# EXERCISE
Your answer should show every line of the material below that includes "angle".

┄┄┄┄┄┄┄┄┄┄

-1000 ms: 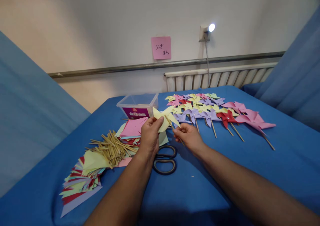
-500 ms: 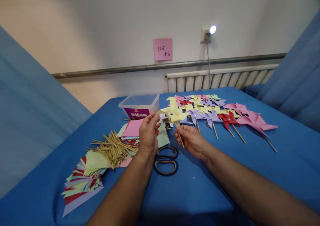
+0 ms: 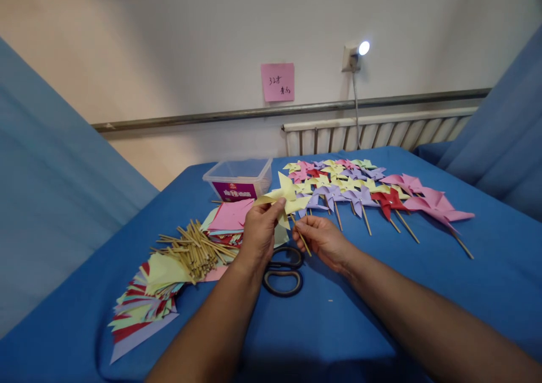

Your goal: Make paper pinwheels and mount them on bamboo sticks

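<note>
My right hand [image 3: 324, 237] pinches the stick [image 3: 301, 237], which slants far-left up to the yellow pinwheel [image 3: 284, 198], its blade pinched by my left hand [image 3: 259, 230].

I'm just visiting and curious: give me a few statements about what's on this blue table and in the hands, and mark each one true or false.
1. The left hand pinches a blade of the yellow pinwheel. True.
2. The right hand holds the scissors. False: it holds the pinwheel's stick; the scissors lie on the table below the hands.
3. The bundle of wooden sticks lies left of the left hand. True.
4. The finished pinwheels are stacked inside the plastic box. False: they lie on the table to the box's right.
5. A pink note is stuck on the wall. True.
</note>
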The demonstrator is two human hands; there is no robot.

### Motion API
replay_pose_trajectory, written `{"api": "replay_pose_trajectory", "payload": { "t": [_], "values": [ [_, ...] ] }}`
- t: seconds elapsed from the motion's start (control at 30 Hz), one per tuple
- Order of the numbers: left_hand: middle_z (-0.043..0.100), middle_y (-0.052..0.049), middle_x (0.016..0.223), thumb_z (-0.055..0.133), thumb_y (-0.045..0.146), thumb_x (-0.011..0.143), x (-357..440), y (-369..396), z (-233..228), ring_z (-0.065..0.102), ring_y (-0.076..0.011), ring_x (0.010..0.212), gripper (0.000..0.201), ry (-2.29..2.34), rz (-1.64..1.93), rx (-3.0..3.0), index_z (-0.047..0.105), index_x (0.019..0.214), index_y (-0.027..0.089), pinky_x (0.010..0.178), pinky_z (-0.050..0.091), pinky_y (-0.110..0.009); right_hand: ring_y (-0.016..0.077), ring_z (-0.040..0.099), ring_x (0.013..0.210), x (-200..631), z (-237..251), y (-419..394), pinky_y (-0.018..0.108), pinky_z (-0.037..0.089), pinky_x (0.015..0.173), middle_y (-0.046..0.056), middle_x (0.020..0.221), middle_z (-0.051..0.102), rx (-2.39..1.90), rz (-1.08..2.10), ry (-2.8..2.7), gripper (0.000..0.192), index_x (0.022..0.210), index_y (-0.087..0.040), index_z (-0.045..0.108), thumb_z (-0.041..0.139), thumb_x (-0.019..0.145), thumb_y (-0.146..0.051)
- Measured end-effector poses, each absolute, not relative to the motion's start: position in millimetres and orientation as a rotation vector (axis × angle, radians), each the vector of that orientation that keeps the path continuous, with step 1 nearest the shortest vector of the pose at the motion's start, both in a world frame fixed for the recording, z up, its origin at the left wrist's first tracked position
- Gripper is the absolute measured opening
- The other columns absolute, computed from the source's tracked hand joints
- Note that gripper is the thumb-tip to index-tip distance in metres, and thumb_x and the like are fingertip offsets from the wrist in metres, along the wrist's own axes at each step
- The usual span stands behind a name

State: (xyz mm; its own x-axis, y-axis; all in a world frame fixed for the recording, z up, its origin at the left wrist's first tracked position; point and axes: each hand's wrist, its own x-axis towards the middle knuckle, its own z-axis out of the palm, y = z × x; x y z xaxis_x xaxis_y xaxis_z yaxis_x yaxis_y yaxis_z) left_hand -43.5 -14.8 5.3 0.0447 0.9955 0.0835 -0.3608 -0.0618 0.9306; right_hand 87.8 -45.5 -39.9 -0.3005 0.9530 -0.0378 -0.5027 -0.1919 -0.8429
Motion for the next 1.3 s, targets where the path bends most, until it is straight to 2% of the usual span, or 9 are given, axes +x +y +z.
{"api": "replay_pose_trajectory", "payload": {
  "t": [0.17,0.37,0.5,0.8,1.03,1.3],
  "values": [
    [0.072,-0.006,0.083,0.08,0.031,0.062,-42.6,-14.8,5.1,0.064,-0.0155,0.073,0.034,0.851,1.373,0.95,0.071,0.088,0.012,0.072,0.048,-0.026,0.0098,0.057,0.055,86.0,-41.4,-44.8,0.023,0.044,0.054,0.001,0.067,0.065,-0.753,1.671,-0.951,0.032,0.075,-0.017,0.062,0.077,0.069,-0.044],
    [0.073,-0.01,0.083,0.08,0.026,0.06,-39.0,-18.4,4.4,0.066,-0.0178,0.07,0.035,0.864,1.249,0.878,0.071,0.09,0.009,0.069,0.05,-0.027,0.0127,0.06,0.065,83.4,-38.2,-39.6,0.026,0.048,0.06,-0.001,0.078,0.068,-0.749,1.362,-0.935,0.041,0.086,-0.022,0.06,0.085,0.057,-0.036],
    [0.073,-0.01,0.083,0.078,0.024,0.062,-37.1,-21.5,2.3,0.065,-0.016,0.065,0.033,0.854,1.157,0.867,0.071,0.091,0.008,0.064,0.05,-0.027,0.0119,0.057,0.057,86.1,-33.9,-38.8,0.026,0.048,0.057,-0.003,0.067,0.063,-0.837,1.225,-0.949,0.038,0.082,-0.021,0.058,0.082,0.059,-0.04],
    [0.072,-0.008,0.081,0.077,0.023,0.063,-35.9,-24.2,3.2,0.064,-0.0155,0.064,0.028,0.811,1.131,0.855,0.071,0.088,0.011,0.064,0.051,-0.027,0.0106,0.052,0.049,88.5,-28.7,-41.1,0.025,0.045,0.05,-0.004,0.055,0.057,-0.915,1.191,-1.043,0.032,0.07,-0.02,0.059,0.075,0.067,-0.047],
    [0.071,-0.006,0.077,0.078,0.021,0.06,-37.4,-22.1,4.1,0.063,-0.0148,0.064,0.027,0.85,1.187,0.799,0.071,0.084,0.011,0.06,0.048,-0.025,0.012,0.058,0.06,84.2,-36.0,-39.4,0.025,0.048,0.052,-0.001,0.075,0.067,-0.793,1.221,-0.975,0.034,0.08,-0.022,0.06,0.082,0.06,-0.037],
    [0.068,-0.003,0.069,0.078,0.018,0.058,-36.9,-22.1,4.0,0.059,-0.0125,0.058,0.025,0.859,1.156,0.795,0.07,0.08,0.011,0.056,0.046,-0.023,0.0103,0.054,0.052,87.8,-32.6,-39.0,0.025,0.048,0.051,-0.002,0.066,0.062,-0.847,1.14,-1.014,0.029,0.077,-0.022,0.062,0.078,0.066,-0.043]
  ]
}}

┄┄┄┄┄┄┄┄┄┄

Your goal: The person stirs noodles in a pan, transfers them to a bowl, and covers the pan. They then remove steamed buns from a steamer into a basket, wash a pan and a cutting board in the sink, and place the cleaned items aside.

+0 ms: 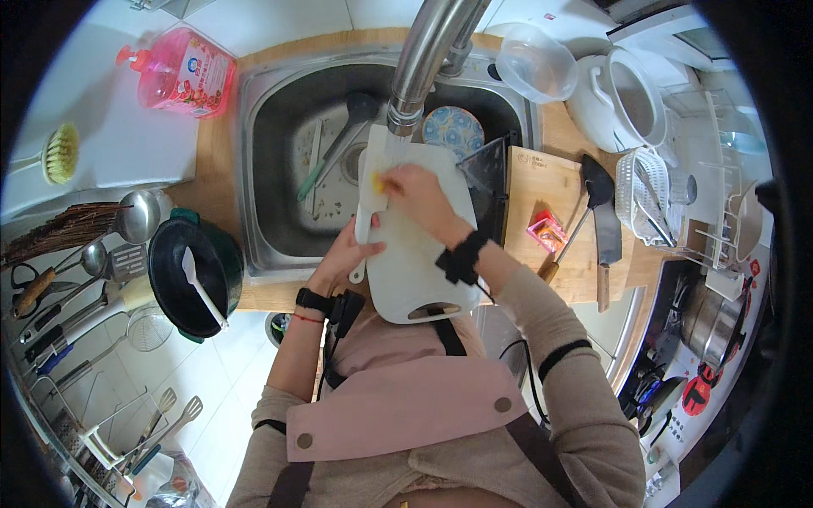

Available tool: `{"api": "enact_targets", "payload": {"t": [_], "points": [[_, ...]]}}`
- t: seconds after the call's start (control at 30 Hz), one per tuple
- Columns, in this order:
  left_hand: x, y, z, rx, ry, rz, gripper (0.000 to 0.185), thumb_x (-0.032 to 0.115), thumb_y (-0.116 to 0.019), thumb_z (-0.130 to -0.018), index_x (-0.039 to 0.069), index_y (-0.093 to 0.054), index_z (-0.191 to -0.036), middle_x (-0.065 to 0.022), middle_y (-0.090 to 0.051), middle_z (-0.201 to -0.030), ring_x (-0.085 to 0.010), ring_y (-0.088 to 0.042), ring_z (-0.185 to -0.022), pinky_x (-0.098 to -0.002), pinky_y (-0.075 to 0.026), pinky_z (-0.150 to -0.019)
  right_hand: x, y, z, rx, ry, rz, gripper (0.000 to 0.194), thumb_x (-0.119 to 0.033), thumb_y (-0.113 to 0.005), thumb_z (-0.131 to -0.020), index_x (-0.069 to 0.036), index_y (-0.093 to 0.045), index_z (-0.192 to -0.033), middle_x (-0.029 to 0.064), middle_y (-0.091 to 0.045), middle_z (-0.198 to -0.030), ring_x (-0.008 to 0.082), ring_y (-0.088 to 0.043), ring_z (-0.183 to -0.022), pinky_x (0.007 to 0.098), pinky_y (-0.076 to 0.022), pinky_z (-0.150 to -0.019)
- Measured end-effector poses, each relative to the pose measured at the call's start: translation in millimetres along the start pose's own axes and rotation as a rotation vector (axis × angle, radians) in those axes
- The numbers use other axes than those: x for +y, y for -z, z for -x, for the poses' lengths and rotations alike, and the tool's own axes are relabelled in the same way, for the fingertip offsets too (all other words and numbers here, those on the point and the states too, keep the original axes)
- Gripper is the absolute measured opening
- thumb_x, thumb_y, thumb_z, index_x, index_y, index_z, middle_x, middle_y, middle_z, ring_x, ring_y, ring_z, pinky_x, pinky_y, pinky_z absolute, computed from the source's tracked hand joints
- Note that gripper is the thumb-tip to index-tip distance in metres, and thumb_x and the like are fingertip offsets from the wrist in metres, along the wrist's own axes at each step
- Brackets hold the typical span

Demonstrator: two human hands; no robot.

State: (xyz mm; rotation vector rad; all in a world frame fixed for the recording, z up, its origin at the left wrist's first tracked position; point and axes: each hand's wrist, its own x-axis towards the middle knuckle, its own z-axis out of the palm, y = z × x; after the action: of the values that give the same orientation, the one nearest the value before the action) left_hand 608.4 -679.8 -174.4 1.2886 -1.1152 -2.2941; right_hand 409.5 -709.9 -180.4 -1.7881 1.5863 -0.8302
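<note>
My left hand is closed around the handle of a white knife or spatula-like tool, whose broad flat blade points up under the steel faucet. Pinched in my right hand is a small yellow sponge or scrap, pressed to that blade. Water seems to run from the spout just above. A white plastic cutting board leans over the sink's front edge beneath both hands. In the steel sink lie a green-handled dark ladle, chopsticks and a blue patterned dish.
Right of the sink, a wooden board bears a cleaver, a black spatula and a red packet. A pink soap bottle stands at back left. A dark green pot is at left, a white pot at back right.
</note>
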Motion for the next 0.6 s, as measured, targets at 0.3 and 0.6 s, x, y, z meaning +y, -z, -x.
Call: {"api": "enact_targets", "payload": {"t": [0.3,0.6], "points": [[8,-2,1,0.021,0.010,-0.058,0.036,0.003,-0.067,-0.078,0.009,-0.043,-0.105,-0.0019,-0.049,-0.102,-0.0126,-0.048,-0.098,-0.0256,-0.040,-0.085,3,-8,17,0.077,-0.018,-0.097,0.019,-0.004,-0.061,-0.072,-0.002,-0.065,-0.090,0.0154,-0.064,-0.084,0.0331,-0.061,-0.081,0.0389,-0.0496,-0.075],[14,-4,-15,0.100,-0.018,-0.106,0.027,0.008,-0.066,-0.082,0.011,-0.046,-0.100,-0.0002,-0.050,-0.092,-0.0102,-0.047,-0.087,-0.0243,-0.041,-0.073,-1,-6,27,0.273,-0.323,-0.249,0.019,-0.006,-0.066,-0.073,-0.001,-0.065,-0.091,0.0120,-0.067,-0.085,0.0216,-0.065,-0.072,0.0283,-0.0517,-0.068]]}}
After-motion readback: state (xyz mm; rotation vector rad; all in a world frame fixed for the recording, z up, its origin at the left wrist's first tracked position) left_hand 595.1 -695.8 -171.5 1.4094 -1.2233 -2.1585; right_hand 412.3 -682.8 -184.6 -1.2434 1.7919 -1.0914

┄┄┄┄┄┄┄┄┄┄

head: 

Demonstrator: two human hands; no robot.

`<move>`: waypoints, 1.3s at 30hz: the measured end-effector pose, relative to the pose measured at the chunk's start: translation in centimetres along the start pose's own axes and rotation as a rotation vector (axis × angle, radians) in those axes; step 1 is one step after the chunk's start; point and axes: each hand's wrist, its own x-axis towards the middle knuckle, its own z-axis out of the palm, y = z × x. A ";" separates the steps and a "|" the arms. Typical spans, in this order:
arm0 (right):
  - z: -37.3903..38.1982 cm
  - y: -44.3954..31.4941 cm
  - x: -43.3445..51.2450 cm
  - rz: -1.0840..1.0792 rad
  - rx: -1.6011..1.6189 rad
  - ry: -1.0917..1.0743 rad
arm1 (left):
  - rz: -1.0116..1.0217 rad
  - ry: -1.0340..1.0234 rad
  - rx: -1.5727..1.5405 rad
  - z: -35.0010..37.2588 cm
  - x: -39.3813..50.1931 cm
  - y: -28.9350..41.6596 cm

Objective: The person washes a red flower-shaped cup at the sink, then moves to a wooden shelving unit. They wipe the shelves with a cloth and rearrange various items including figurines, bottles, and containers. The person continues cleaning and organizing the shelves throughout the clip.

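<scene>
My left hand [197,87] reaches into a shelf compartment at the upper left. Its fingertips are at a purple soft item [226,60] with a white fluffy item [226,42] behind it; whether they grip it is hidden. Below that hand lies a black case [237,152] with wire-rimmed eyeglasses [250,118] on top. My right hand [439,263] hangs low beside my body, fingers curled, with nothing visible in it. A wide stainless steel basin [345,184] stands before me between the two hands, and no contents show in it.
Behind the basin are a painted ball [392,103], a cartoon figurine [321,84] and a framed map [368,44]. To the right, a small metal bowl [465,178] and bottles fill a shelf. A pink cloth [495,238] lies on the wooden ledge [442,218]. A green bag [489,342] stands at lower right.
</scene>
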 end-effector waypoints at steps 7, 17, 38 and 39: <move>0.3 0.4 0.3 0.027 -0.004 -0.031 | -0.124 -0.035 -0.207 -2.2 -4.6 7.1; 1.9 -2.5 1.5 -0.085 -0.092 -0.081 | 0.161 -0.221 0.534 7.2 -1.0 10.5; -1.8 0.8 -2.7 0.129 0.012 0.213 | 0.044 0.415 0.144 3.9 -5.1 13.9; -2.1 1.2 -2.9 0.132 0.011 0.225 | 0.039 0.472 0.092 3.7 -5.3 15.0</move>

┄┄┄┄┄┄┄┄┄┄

# THE ANSWER
- Measured end-effector poses, each absolute, not relative to the motion's start: position in millimetres and orientation as a rotation vector (axis × angle, radians), each the vector of that orientation that keeps the path continuous, with step 1 nearest the shortest vector of the pose at the motion's start, both in a world frame fixed for the recording, z up, its origin at the left wrist's first tracked position
- Measured end-effector poses, each relative to the pose measured at the call's start: translation in millimetres along the start pose's own axes and rotation as a rotation vector (axis × angle, radians) in those axes
`<move>`: waypoints, 1.3s at 30hz: the measured end-effector pose, relative to the pose measured at the chunk's start: translation in centimetres along the start pose's own axes and rotation as a rotation vector (axis × angle, radians) in those axes; step 1 is one step after the chunk's start; point and axes: each hand's wrist, its own x-axis towards the middle knuckle, its own z-axis out of the palm, y = z × x. A ";" separates the steps and a "|" the arms. Typical spans, in this order:

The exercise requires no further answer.